Parenting is not for the faint of heart

I wrote the following story in 2009 for a creative writing class I was taking (I got an A if I remember correctly!). It was later published in the The Townline Newspaper as a guest column. They say writers write what they know and this is true! The following story is exactly how it happened. I did not change the names to protect the innocence.

The click-clack of text messaging was coming in a constant stream from the back seat of my car. Viewing them in the rearview mirror there sat my daughter and her best friend, both of them, heads down, thumbs moving at the speed of light. Every once in a while they would giggled, in unison, which prompted me to ask, “Are you two texting each other?” My daughter looked up at my reflection in the mirror and with a look of exasperation, confirmed my worst fear with a simple blank stare, they were. Which meant that either they were talking about me or talking about something they did not want me to know. Damn technology.

I had put off the cellphone for as long as I could. I remember the first day she came home from school and begged me for a phone, she was seven. Shortly after we attended a school function and I saw little girls, who should have been home playing with dolls, heads down, faces aglow by the blue light of their cellphones.. They could text LOL, BFF, WTF before they could even write. My daughter was the rare child who wrote her papers spelling the word “are” correctly and not just “R”.
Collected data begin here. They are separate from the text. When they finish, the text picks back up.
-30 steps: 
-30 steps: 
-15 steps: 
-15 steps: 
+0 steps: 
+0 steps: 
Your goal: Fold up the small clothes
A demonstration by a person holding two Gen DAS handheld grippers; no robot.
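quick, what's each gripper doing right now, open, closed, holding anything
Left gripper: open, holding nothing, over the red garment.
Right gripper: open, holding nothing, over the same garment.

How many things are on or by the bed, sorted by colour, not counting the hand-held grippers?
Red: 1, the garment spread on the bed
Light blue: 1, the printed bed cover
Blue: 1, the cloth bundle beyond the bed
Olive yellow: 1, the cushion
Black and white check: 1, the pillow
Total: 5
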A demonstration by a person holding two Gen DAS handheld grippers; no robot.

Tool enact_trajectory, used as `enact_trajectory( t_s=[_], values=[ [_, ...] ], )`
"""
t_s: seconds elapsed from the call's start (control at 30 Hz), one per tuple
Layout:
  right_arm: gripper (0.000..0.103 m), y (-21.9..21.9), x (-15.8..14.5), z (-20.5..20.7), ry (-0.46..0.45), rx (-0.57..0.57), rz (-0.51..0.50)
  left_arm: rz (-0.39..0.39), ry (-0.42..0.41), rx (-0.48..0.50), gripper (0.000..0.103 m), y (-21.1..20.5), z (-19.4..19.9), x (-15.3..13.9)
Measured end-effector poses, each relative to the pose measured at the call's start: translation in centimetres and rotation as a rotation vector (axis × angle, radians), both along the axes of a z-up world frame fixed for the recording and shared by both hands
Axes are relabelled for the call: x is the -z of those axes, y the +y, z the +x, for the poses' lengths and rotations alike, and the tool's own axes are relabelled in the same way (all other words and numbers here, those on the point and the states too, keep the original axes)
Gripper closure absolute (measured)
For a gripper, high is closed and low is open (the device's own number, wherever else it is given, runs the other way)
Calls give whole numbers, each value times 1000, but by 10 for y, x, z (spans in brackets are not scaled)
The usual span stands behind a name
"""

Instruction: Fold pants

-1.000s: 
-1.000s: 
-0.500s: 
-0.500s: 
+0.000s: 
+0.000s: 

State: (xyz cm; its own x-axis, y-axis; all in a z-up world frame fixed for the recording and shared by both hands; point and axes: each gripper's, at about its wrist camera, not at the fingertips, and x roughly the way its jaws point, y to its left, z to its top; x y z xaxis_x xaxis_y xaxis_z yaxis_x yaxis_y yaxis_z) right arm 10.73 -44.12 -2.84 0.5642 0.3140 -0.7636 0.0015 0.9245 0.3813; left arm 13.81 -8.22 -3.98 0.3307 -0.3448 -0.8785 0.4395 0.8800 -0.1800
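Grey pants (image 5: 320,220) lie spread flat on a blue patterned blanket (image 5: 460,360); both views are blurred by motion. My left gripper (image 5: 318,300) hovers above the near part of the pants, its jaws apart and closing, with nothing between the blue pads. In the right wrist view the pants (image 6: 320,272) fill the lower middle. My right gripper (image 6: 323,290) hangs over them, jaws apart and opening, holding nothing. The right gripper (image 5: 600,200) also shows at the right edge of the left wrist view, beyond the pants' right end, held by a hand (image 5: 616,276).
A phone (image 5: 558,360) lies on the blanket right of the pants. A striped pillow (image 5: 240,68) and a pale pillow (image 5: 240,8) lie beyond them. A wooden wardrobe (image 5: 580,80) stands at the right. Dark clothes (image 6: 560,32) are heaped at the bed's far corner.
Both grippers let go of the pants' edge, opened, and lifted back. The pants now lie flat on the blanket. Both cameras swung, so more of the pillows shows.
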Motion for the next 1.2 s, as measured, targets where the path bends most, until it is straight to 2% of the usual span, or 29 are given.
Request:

When she got to middle school the pressure to comply with the culture was even more intense. She used every opportunity to her advantage. One evening, after a track meet, I was late picking her up, so she went home with someone else and I spent the next three hours trying to find her! When I finally had her safe in the car she said, “If I had a cellphone I could have called you.” I was not going to be swayed, insisting that I had rather enjoyed the past three hours! She needed to remember, she was one of five children, if I lost her, I had spares.

When she turned 14 she began earning her own money through babysitting. Seeing an opportunity to teach her some responsibility I finally relented on the cellphone, provided she pay for the entire thing herself. She has never missed a monthly payment, bought her first phone and then upgraded to the pink model later. She can’t download fancy ringtones or watch movies on her phone. What she does have is unlimited text messaging, and that has created a line of communication that doesn’t involve me.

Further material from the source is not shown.